Reputation: 1174
I want to know how to set the number of
NameNodes
DataNodes
Mappers
Reducers
in code/configuration of Hadoop.
Upvotes: 1
Views: 824
Reputation: 38950
Namenode and DataNode count is decided by your business requirements. You don't set them by programming.
If you need scalability, you have to look into concepts of HDFS federation.
Refer to this documentation page for more details about Federation.
In order to scale the name service horizontally, federation uses multiple independent Namenodes/namespaces. The Namenodes are federated; the Namenodes are independent and do not require coordination with each other. The Datanodes are used as common storage for blocks by all the Namenodes.
Number of mappers is decided by input splits.

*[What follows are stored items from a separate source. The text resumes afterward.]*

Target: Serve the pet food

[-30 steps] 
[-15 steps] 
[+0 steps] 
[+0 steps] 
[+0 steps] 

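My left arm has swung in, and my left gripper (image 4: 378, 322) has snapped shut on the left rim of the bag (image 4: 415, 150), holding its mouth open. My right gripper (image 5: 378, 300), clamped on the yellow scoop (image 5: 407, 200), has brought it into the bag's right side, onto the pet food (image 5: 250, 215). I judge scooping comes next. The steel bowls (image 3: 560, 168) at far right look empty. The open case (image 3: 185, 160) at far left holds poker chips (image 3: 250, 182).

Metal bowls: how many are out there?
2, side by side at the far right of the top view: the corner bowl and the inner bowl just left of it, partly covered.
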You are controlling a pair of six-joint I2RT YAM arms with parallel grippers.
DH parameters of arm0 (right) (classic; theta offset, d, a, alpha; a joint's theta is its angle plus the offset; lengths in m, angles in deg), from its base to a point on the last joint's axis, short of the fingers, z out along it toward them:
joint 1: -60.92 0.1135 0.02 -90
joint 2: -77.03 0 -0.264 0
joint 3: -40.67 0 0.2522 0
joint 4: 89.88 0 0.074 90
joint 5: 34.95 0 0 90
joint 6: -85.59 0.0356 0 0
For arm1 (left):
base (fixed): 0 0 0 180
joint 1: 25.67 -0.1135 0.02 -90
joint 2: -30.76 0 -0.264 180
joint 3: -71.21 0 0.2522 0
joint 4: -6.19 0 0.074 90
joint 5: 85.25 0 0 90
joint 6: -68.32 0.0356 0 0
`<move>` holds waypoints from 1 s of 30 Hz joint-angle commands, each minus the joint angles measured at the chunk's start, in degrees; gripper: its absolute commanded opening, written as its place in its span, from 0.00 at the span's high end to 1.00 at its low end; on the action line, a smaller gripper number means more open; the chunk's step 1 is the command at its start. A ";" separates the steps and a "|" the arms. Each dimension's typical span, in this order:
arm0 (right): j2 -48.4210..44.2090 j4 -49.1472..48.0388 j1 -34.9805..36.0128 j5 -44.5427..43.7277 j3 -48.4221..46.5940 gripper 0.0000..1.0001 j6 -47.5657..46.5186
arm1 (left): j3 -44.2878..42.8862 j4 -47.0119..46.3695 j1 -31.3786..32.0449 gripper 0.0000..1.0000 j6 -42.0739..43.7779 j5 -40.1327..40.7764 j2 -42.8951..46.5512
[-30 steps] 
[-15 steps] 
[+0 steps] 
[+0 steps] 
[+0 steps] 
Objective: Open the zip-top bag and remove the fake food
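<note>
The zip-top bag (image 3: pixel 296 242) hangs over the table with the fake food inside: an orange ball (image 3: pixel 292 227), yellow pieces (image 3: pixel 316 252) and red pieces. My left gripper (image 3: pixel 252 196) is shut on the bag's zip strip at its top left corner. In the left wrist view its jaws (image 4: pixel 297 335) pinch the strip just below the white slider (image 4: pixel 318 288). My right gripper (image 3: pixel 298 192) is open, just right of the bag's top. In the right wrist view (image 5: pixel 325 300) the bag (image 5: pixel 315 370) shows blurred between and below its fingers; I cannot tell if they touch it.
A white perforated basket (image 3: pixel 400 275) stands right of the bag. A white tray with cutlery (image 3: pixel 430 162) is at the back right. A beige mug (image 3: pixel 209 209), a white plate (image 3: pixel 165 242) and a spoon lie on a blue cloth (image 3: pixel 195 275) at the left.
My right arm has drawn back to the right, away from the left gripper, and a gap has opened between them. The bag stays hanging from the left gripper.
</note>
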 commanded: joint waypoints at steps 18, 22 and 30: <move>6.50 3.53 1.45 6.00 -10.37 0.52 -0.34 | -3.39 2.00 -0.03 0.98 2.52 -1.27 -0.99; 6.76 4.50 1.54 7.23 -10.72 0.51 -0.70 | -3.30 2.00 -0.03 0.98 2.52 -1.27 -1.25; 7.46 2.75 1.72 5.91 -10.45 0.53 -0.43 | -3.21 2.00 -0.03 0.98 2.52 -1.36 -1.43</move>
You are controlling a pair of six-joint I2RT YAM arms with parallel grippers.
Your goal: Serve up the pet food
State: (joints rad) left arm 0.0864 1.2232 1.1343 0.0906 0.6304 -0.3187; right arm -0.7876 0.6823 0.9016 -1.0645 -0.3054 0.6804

You can set the number of reducers programatically but framwork is not obligated to obey your recommendation.
So it's better to keep the decision to Hadoop to take decision on number of Mappers and Reducers.
Have a look at this related SE question:
How hadoop decides how many nodes will do map and reduce tasks
EDIT:
Hadoop cluster size : 1. Identify data requriements from your business needs 2. Identify replicaiton factor for your data 3. Calculate data exlposion rate in coming years 4. Once you have above data, you can think on ideal cluster size and hardware requirements for Namenode and Datanode.
Refer to this cloudera article for more details.
The right level of parallelism for maps seems to be around 10-100 maps per-node" node here means NameNode or DataNode?
it's Datanode.
when talking about Mappers some says same number as splits, another says same number of blocks, while others say it is determined by the framework
it was decided by hadoop framework depending on number of input splits.
Have a look at related SE question:
How does Hadoop perform input splits?
Upvotes: 1